━━━ SUPPLIED INFORMATION

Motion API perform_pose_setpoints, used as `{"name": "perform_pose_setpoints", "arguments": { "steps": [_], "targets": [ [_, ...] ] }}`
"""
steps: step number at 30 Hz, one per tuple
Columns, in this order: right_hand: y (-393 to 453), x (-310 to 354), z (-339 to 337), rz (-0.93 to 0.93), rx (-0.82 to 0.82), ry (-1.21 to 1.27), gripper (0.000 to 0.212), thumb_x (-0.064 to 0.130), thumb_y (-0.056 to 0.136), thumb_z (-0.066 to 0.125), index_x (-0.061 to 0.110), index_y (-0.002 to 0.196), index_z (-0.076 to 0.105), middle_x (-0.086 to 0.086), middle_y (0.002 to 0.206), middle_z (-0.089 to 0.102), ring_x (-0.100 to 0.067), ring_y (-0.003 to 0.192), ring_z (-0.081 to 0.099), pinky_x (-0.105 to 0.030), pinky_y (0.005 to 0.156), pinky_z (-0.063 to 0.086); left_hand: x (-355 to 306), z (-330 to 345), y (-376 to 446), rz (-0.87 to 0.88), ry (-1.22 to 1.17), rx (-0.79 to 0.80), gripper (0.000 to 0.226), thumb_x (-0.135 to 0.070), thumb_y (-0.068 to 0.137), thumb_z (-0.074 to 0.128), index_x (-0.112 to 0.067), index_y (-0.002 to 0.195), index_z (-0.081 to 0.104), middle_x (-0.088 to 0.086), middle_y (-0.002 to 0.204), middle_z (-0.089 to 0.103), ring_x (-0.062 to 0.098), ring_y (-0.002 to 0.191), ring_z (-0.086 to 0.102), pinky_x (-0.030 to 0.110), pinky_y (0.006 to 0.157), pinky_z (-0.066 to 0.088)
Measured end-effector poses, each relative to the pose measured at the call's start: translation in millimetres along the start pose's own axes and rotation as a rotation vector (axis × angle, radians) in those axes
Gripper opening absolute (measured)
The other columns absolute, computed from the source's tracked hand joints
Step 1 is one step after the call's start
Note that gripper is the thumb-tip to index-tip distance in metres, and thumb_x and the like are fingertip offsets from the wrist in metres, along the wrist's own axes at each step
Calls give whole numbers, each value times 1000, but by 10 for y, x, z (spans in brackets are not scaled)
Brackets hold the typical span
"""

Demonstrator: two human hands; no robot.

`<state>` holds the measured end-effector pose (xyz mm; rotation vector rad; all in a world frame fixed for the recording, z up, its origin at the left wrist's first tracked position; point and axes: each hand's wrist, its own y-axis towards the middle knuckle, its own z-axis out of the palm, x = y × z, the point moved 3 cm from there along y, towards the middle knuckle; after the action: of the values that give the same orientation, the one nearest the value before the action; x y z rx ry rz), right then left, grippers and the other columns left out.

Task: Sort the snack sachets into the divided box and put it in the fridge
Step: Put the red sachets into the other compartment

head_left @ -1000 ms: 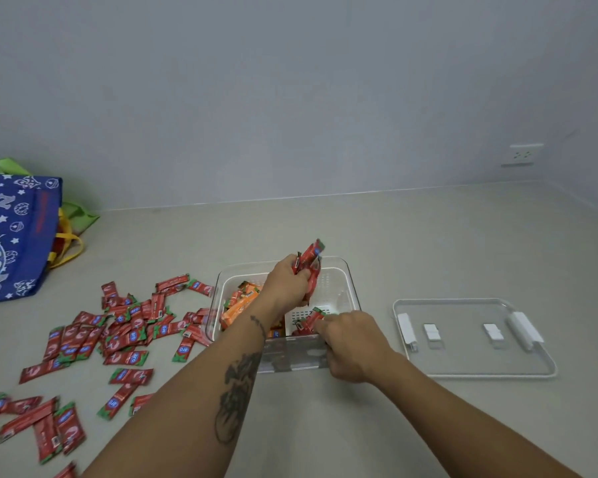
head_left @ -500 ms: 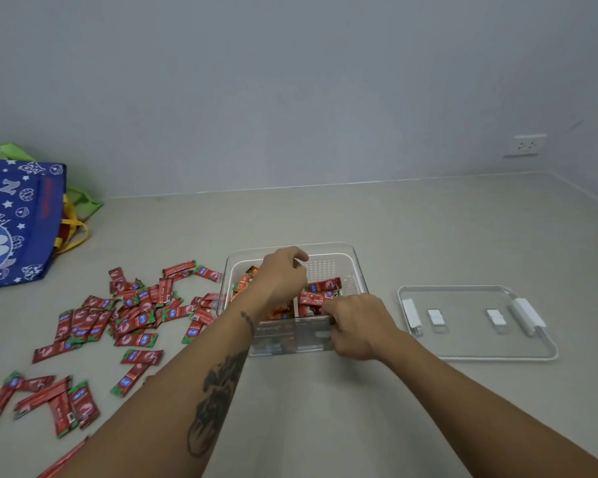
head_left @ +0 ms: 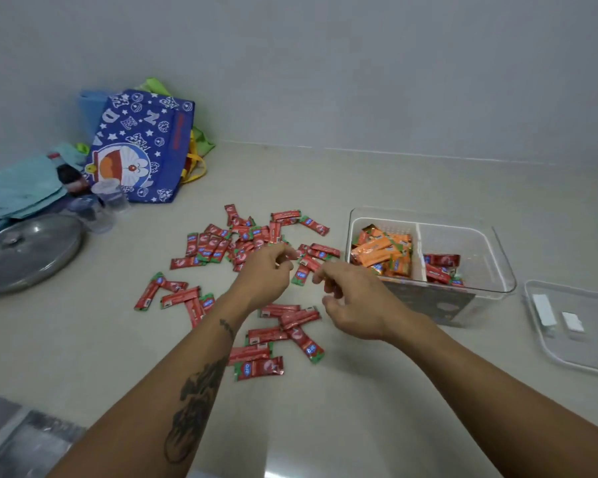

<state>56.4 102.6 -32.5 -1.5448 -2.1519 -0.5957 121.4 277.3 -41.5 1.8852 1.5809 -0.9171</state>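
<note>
Beside clear plastic box (head_left: 497, 267), bare hands over glossy red sachets (head_left: 221, 248)

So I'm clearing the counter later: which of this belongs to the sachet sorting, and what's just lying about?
Job: red sachets, orange sachets, divided box, box lid.
Lying about: blue cartoon bag, pot lid, plastic cups, teal cloth.

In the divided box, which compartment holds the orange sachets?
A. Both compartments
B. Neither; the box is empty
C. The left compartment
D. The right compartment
C: the orange sachets fill the left compartment of the divided box, while the right compartment holds only a few red sachets.
</note>
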Motion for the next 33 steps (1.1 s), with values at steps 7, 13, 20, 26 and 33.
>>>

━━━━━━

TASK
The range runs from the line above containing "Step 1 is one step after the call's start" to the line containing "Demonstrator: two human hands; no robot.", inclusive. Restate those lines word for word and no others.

ANSWER BOX
Step 1 is one step after the call's start
Note that gripper is the thumb-tip to index-tip distance in metres, and thumb_x and the like are fingertip offsets from the wrist in metres, along the wrist's own axes at each step
Calls give whole numbers, each value times 1000, but by 10 for y, x, z (spans in brackets are not scaled)
Brackets hold the typical span
"""

Demonstrator: two human hands; no robot.

Besides this answer, nothing more is needed.